Friday 28 February 2014

February 28th, the last day of summer

The last entry I wrote here was almost exclusively about how annoying my job was. At risk of sounding like a broken record, my job is dead annoying.

"When it's busy, help put stuff away, because the waitresses are busy serving, you know? Because it's busy."
Wait, what? Can you run that by me again? It's busy, so... I need to... Wait, why would I need to put stuff away? Why can't she? Oh, right! Because it's busy! So she doesn't have as much time to put stuff away... Hold on, surely if it's busy then I don't have as much time eith-

"I know you're a glove fiend, but look, you're using too many pairs of gloves. You need to reuse them."
What? They're disposable gloves. When you take them off they go inside out. They are designed specifically not to be put back on again. And I'M wasteful? You just throw all the glass bottles in the general wast- 

"Don't put this on a wet surface. I don't want it getting wet."
I didn't! That wasn't me! That wa-
"I don't like a dibby dobber."
What?
"Someone who tells tales on someone else."
But I didn't do anything wrong and you're telling me off! This is just as infuriating as it was when I was in primary sch- 

"Go and get the newspapers."
Hey, so you didn't actually give me enough money to buy the- 

"Don't chop the tomatoes like that. You're squashing them."
I really don't know what that even mea- 

"Don't peel the eggs over the bin. Get a bowl. That way if you drop them then they're not lost."
Ok, that makes sense. 

"Why are you peeling the carrots over a bowl? Peel them over the bin."
 Oh, right, ok, someone just told me not to do that with eggs so I thought I would do the same thing with the ca- 

"You're not laying the bacon out on the trays properly. Here, let me do it."
You know, you could just tell me what I did wrong so I'd know for next time rather than wrench all control out of my hands as if I'm completely incompe- oh, well, what do I know. Fuck it.

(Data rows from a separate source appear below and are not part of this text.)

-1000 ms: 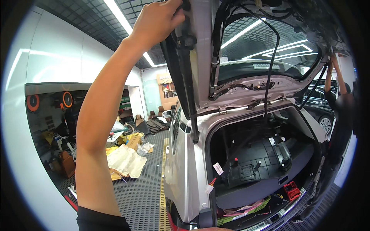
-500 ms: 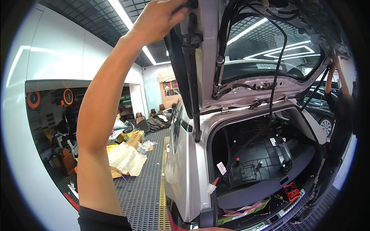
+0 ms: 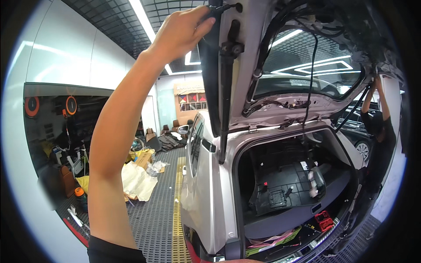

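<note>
My left arm reaches up, and my left hand (image 3: 186, 30) is closed at the left edge of the raised tailgate (image 3: 239, 85). Out of its fingers sticks a slim black piece (image 3: 222, 8), thinner toward its tip, which lies close to a dark round hole (image 3: 239, 7) in the tailgate frame. What kind of piece it is, I cannot make out. Just below is the upper end of a black gas strut (image 3: 226, 74). At the bottom edge a sliver of skin (image 3: 240, 261) shows, perhaps my right hand or forearm; its fingers are hidden.
Black trim panels (image 3: 285, 184) lie in the cargo area, with a red tool case (image 3: 323, 220) near the sill. A dark wiring harness (image 3: 312, 79) hangs from the tailgate. At the right, a co-worker (image 3: 380, 131) reaches up. Paper sheeting (image 3: 139, 182) and boxes lie on the floor left.
My left hand sits slightly lower in view, with more of the black piece showing. The white-tagged connectors on red wires, beside the cargo opening before, are out of sight. The view has shifted.
</note>
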`<state>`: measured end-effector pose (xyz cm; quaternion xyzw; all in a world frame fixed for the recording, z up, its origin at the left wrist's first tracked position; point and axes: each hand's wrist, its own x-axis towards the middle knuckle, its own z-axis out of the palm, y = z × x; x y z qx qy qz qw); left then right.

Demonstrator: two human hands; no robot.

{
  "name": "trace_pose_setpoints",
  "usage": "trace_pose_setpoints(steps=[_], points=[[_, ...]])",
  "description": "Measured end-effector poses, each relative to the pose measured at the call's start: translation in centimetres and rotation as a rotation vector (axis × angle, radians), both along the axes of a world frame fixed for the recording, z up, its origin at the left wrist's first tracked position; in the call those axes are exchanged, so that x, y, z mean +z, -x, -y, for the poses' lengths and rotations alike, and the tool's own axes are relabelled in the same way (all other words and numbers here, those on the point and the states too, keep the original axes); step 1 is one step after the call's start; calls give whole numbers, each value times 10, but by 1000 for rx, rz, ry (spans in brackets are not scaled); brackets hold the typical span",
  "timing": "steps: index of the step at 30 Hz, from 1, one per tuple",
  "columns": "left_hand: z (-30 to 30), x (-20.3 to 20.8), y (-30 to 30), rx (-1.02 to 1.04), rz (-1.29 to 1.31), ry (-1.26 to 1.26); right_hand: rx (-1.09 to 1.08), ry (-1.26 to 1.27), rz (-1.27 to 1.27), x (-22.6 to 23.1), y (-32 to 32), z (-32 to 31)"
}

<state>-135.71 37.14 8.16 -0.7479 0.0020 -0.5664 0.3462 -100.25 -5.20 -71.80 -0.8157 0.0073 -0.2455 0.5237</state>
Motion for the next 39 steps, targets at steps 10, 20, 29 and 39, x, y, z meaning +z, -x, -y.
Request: trace_pose_setpoints(steps=[10, 20, 29, 39], points=[[12, -3, -34, -544, -123, 443, 195, 65, 79, -44, 46, -66], [-6, -9, -52, -996, -270, 726, 411, 53, 1453, 535, 126, -142], [-6, 1, -43, -1155, -472, 862, 643, -349, 1492, 744, 176, -277], [-6, -7, -44, -1165, -449, 857, 572, -872, 1329, 743, 207, -356]])
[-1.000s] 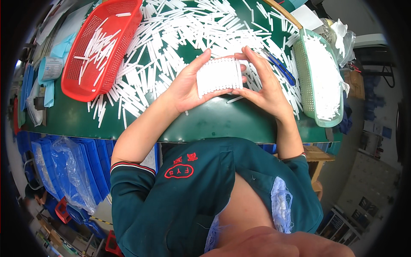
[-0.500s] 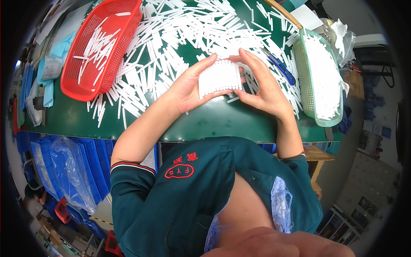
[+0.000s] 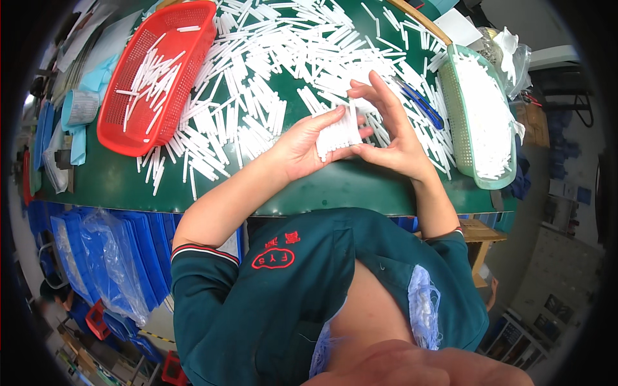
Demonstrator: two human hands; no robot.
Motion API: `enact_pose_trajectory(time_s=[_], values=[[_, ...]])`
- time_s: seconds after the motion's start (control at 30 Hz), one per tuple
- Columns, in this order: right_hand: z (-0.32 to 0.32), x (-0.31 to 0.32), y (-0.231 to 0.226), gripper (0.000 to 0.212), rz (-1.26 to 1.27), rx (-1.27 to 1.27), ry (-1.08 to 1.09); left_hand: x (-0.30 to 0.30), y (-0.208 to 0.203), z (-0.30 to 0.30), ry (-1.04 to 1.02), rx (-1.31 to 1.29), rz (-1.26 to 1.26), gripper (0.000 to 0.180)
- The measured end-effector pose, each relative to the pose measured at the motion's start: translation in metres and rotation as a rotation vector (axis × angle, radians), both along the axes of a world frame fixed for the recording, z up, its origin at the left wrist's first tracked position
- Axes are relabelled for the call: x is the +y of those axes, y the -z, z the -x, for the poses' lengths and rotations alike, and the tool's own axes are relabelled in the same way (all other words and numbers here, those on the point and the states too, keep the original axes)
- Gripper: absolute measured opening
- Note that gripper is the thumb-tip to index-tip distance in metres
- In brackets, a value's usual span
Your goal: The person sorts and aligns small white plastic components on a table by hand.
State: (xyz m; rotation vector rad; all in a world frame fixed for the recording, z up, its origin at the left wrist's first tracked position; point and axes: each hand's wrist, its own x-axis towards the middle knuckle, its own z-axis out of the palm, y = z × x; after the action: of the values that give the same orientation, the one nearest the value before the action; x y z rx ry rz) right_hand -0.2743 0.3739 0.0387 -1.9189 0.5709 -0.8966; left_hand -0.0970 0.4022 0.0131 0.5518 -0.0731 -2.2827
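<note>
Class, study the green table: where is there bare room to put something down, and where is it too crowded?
Bare green table shows along the near edge, below the red basket, and in a strip before the left hand and right hand. The loose white sticks crowd the middle and far side up to the green basket.

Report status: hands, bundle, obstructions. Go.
Left hand and right hand both clamped on bundle of white sticks. Bundle above green table edge. Loose sticks behind; nothing blocking.

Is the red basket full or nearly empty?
Nearly empty: the red basket holds only scattered white sticks, mesh floor showing.
</note>
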Motion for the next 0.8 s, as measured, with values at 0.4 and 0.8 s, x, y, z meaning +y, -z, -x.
enact_pose_trajectory(time_s=[0.4,0.8], values=[[-0.005,0.008,-0.004,0.062,-0.365,0.036,0.093,0.008,-0.027,-0.007,-0.164,-0.522,0.420,0.024],[-0.006,0.012,-0.001,0.025,-0.805,0.004,0.134,0.008,-0.028,-0.007,-0.320,-0.810,0.572,0.016]])
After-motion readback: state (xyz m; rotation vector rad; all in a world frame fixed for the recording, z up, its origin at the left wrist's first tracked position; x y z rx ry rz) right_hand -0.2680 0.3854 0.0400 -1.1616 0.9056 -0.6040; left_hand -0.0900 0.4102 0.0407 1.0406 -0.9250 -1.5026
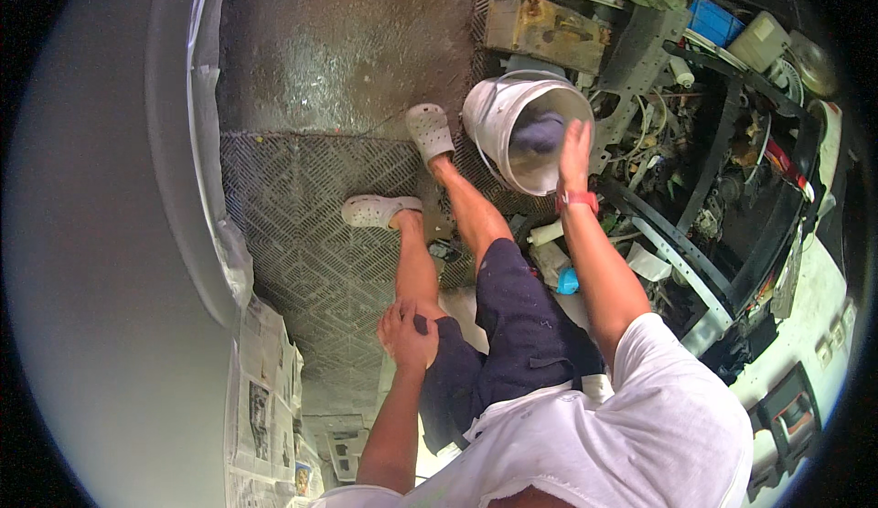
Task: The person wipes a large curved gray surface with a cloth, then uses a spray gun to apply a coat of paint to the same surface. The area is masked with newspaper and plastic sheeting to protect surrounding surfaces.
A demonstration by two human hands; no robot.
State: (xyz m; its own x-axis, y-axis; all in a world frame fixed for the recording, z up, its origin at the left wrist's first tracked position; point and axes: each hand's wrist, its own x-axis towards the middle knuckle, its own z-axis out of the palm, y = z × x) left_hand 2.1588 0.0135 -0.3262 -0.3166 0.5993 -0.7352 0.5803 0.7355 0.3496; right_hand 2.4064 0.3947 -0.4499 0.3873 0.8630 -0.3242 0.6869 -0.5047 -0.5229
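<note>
My right hand (574,154), with a red band (576,201) at its wrist, is at the near right rim of a white bucket (496,124). Its fingers are stretched out and hold nothing; whether the palm touches the rim, I cannot tell. Inside the tilted-looking bucket lies a dark blue cloth-like bundle (538,133). My left hand (409,336) rests on my left knee with its fingers spread over the skin and the hem of the dark shorts (521,316).
Patterned floor mat (311,197) lies under my pale clogs (380,211). On the left rises a smooth grey panel (110,234), edged with newspaper sheets (261,407). To the right are a dark metal frame (713,151), cables and scattered parts. A stained box (546,32) stands beyond the bucket.
</note>
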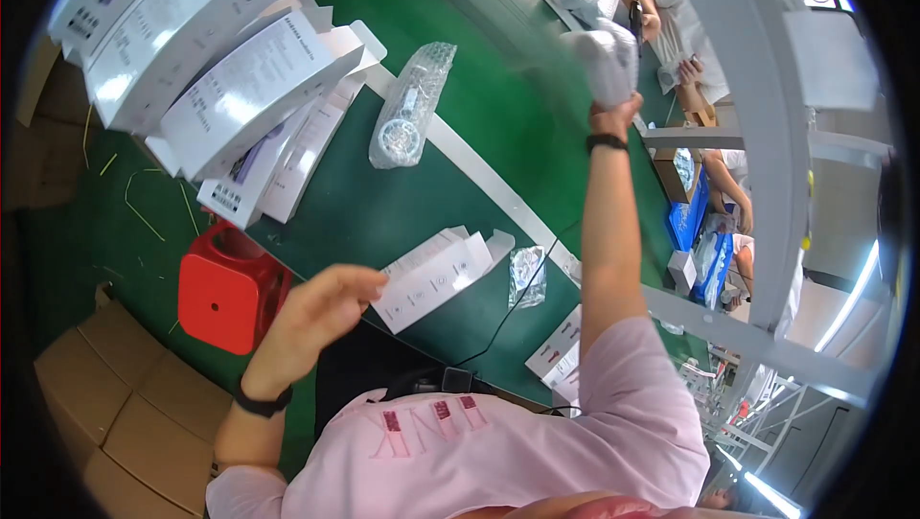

There is one important lesson that I have learned from both this job and the one I had working for a faceless corporation whose name rhymes with "Schlamazon". It is that if you treat your employees like idiots or drones - basically as people who are completely expendable, who have no choice but to submit to your your broken and/or arbitrary way of doing things, then they are not going to put any effort into the job. They will do the bare minimum, "living for the weekend" because they have immediately clicked that their efforts aren't appreciated. The job is a bit shit and the higher ups seemingly think that by occasionally providing you with free food, you might not notice. (Schlamazon had a bizarre day where they treated us to lots of circular things - Hula Hoops, Polos, cans of Coke - to mark the launch of a new button.)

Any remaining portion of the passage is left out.